### WORK TO COMPLETE:
Restate the data below, keeping every line the same.

═══ SUPPLIED INFORMATION ═══

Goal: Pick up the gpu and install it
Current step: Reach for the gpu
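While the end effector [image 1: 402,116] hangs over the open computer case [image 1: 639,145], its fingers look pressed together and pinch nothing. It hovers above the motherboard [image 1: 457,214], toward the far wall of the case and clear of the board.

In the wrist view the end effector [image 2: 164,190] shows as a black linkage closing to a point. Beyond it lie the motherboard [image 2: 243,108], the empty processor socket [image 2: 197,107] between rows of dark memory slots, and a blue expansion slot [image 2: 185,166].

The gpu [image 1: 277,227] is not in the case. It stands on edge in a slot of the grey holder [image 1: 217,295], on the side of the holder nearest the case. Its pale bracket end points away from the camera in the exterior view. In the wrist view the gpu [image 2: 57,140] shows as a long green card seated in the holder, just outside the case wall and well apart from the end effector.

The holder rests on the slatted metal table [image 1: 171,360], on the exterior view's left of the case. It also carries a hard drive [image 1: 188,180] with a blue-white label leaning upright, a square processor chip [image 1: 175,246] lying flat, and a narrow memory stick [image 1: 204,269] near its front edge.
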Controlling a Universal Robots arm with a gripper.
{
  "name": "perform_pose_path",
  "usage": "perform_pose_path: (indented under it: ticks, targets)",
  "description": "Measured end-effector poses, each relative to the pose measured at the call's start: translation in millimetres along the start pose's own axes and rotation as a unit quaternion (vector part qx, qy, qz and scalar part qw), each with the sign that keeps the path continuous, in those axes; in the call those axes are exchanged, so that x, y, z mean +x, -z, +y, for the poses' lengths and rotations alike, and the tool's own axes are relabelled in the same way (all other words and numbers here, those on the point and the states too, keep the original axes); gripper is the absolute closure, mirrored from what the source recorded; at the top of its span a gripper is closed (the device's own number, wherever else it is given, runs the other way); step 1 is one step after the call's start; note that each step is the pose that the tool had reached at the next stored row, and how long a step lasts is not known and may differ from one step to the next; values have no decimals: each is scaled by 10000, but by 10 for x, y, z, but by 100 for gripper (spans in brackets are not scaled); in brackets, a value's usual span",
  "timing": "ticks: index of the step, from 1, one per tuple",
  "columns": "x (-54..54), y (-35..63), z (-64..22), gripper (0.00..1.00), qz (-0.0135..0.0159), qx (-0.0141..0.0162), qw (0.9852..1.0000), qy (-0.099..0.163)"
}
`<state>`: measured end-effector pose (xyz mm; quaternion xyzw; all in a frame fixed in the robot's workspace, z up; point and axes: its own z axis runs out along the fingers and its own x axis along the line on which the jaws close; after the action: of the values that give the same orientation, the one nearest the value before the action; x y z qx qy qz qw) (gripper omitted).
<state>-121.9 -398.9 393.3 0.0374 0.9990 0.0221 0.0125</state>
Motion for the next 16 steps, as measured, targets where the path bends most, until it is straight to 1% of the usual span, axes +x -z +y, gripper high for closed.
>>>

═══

### TASK ANSWER:
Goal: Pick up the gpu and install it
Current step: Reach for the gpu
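While the end effector [image 1: 402,116] hangs over the open computer case [image 1: 639,145], its fingers look pressed together and pinch nothing. It hovers above the motherboard [image 1: 457,214], toward the far wall of the case and clear of the board.

In the wrist view the end effector [image 2: 164,190] shows as a black linkage closing to a point. Beyond it lie the motherboard [image 2: 243,108], the empty processor socket [image 2: 197,107] between rows of dark memory slots, and a blue expansion slot [image 2: 185,166].

The gpu [image 1: 277,227] is not in the case. It stands on edge in a slot of the grey holder [image 1: 217,295], on the side of the holder nearest the case. Its pale bracket end points away from the camera in the exterior view. In the wrist view the gpu [image 2: 57,140] shows as a long green card seated in the holder, just outside the case wall and well apart from the end effector.

The holder rests on the slatted metal table [image 1: 171,360], on the exterior view's left of the case. It also carries a hard drive [image 1: 188,180] with a blue-white label leaning upright, a square processor chip [image 1: 175,246] lying flat, and a narrow memory stick [image 1: 204,269] near its front edge.
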Controlling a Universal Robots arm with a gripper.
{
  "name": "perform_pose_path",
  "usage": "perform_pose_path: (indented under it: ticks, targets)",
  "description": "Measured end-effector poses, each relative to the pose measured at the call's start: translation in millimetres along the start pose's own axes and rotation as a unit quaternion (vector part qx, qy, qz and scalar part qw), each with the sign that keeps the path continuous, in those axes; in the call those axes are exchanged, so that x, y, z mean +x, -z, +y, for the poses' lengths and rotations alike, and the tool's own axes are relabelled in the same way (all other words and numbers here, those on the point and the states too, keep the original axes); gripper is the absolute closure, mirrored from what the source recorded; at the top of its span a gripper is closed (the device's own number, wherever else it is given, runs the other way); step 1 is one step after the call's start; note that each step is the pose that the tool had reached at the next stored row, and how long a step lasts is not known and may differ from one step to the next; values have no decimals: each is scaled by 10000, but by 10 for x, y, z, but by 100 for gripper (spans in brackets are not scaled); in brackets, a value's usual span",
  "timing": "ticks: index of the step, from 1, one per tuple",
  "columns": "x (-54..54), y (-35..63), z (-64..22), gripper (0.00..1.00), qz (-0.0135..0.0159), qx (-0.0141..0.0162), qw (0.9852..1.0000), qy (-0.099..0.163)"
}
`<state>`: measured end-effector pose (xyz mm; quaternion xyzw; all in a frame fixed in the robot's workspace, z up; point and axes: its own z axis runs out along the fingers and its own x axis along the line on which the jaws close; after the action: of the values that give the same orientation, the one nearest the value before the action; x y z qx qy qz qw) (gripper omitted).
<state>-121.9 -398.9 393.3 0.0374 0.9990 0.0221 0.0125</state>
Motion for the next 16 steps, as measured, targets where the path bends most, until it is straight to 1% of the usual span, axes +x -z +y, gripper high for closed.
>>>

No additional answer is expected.